[PROBLEM] For each line of the listing that contains "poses", make a copy and return it.

▶

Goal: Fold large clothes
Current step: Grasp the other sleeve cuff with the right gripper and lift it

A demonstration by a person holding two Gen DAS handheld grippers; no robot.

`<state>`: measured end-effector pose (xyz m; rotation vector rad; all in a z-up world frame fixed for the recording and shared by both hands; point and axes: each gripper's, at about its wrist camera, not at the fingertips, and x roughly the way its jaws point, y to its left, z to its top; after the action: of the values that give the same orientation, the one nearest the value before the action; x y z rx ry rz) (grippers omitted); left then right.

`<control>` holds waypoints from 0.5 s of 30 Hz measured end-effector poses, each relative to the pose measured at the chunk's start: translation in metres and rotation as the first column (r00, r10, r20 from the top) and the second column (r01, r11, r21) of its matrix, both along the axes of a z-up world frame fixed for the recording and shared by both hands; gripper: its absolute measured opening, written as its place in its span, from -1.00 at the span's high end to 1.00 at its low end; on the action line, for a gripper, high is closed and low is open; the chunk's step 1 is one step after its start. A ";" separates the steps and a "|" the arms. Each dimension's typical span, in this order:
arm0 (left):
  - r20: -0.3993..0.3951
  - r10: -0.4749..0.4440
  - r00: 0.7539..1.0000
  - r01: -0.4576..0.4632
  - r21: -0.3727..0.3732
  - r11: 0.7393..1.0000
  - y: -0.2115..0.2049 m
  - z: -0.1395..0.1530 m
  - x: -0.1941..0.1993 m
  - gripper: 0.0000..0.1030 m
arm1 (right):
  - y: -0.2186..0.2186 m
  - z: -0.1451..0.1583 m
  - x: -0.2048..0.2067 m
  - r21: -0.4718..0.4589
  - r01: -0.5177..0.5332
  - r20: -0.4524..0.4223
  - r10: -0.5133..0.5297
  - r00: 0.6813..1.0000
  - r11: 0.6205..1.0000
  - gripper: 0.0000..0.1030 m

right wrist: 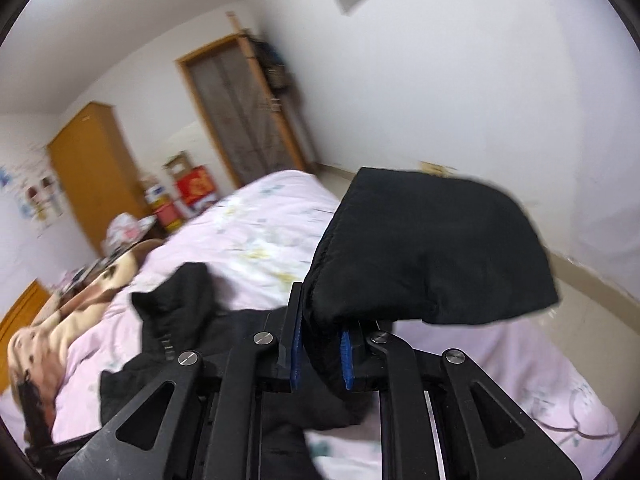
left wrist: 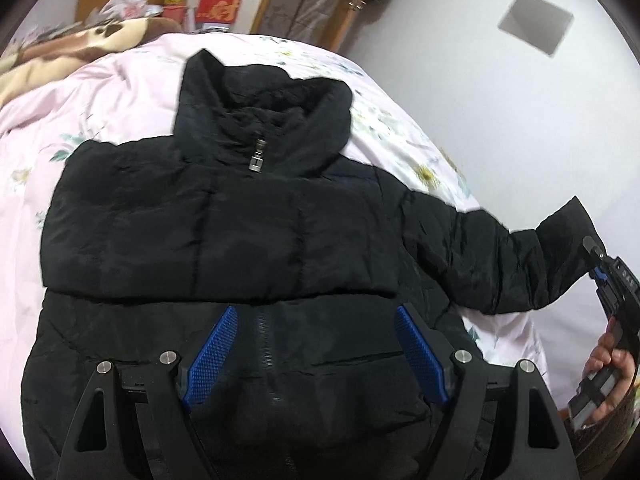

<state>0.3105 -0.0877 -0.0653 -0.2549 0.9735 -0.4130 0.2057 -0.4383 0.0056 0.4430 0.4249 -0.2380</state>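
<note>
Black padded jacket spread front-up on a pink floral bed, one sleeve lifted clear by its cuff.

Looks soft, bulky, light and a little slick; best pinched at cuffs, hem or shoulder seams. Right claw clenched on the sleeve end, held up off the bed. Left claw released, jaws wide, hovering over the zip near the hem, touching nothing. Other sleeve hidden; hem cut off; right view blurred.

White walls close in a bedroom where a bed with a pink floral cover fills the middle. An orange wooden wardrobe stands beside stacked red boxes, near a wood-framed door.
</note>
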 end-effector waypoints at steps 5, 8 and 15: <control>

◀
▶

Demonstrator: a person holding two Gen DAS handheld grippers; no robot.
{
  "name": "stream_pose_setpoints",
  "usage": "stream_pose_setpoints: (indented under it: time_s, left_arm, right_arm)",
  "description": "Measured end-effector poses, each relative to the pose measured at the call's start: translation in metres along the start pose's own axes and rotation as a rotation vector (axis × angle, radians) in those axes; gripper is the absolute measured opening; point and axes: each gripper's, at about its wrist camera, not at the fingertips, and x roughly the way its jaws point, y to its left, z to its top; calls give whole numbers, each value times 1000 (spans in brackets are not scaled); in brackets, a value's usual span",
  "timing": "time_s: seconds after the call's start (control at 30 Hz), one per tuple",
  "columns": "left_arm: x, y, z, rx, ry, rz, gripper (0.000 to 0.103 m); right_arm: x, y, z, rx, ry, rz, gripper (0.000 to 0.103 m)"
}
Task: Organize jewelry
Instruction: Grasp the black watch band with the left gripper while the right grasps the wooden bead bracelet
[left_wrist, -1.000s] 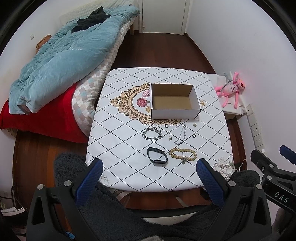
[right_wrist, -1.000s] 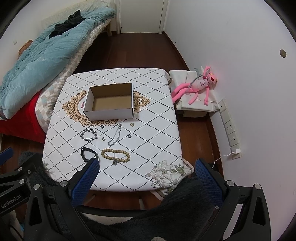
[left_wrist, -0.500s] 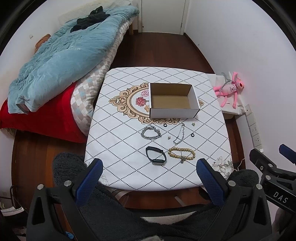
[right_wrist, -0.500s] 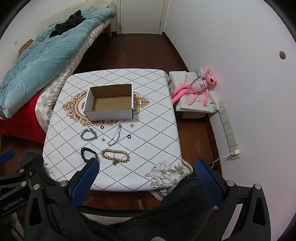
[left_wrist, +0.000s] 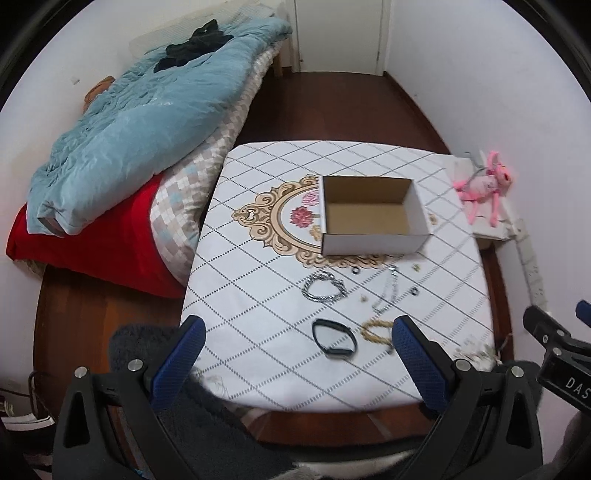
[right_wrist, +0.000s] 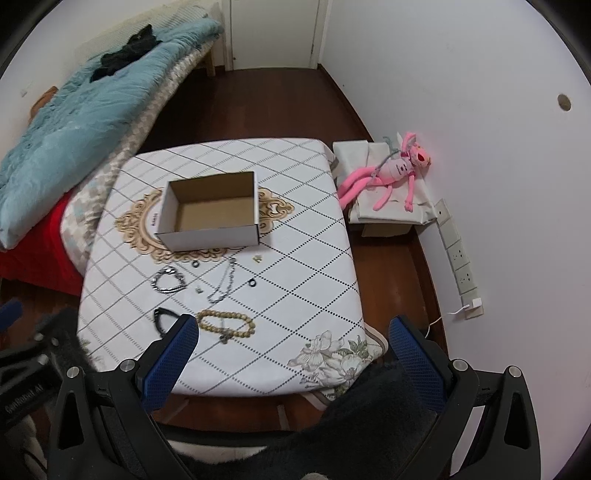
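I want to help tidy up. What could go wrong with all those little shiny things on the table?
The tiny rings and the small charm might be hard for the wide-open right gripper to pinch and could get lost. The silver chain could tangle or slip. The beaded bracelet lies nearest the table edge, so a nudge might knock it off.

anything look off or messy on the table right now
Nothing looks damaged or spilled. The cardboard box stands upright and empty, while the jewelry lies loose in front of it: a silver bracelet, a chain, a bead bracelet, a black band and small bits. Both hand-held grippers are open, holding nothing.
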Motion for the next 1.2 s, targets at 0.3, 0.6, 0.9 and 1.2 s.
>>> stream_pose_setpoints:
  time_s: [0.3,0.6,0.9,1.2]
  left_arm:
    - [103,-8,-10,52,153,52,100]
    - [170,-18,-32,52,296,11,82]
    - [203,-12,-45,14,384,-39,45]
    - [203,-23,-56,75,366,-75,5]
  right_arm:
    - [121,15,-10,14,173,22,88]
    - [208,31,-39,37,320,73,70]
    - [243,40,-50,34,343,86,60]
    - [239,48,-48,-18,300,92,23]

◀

[PROBLEM SOLUTION]
`<control>` holds waypoints from 0.5 s of 30 Hz measured end-effector poses, each relative to the pose measured at the chunk's start: translation in metres and rotation as the first column (r00, r10, r20 from the top) and the second column (r01, r11, r21) of its matrix, both along the axes of a z-up world frame fixed for the recording and shared by both hands; gripper: its absolute measured opening, written as its place in its span, from -1.00 at the span's high end to 1.00 at its low end; on the action line, for a gripper, high is closed and low is open; the chunk's step 1 is one step after its start. A ";" separates the steps and a "|" the arms. Each dimension's typical span, in this order:
  "description": "Measured end-effector poses, each relative to the pose measured at the call's start: translation in metres along the start pose's own axes and rotation as a rotation vector (axis × angle, radians) in those axes; gripper is the absolute measured opening; point and axes: each gripper's, at about its wrist camera, not at the fingertips, and x roughly the way its jaws point, y to its left, z to its top; calls give whole numbers, each value times 1000 (spans in brackets are not scaled); in brackets, a value's usual span",

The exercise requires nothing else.